A0324
Title: Efficient nonparametric two-sample testing with the maximum mean discrepancy
Authors: Dean Bodenham - Imperial College London (United Kingdom) [presenting]
Yoshinobu Kawahara - Osaka University / RIKEN (Japan)
Abstract: Many good nonparametric two-sample tests for univariate data exist, such as the Kolmogorov-Smirnov, Cramer-von Mises and Wilcoxon-Mann-Whitney tests. The maximum mean discrepancy (MMD) test is a nonparametric kernelised two-sample test that, when using a characteristic kernel, can detect any distributional change between two samples.

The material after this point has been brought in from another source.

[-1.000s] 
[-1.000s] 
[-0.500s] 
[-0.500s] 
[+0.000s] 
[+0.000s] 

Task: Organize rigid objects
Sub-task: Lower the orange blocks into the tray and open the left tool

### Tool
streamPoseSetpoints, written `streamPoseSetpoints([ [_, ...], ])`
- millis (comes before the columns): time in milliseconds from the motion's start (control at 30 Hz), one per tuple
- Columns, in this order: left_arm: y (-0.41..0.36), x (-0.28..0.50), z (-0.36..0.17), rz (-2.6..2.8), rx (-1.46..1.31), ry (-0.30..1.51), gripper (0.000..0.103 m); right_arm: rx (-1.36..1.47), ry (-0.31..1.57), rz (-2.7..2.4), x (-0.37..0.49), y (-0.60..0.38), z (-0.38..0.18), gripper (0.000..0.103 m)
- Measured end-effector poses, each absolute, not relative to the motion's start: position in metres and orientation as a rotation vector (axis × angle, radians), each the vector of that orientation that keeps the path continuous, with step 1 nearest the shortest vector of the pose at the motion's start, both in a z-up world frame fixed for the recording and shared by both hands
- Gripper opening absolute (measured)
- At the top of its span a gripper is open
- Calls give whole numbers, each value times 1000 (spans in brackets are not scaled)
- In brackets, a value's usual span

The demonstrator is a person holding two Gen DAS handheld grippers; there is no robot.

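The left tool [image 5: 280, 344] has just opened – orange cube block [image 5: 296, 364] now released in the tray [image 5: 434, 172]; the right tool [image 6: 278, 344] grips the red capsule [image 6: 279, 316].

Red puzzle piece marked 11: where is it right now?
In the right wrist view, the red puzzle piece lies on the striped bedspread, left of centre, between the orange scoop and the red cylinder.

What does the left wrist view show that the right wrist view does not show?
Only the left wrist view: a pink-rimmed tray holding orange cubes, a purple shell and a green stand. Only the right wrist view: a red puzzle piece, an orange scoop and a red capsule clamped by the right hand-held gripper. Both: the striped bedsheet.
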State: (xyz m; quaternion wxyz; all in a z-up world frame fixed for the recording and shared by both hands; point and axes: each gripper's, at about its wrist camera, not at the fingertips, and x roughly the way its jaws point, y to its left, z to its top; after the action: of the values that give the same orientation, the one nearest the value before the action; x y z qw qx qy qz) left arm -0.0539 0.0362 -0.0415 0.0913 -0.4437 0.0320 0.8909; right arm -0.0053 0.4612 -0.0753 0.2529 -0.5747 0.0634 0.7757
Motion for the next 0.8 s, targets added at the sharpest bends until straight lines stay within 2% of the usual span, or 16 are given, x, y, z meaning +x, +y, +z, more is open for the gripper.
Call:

It is defined for multivariate data, and when the total number of $d$-dimensional observations is $n$, direct computation of the test statistic is $O(dn^2)$. While approximations with lower computational complexity are known, more efficient methods for computing the exact test statistic are unknown. First, an exact method is described for computing the MMD test statistic for the univariate case in $O(n \log n)$ using the Laplacian kernel, and will compare its performance to classic univariate tests, highlighting cases where the MMD is more powerful. Moreover, this approach can be modified to create a $O(n \log n)$ algorithm for exactly computing the MMD statistic for bivariate data. For higher dimensions, the exact univariate method is extended to an approximate method, also with complexity log-linear in the number of observations. Experiments show that this approximate method can have good statistical performance when compared to the exact test, particularly in cases where $d > n$.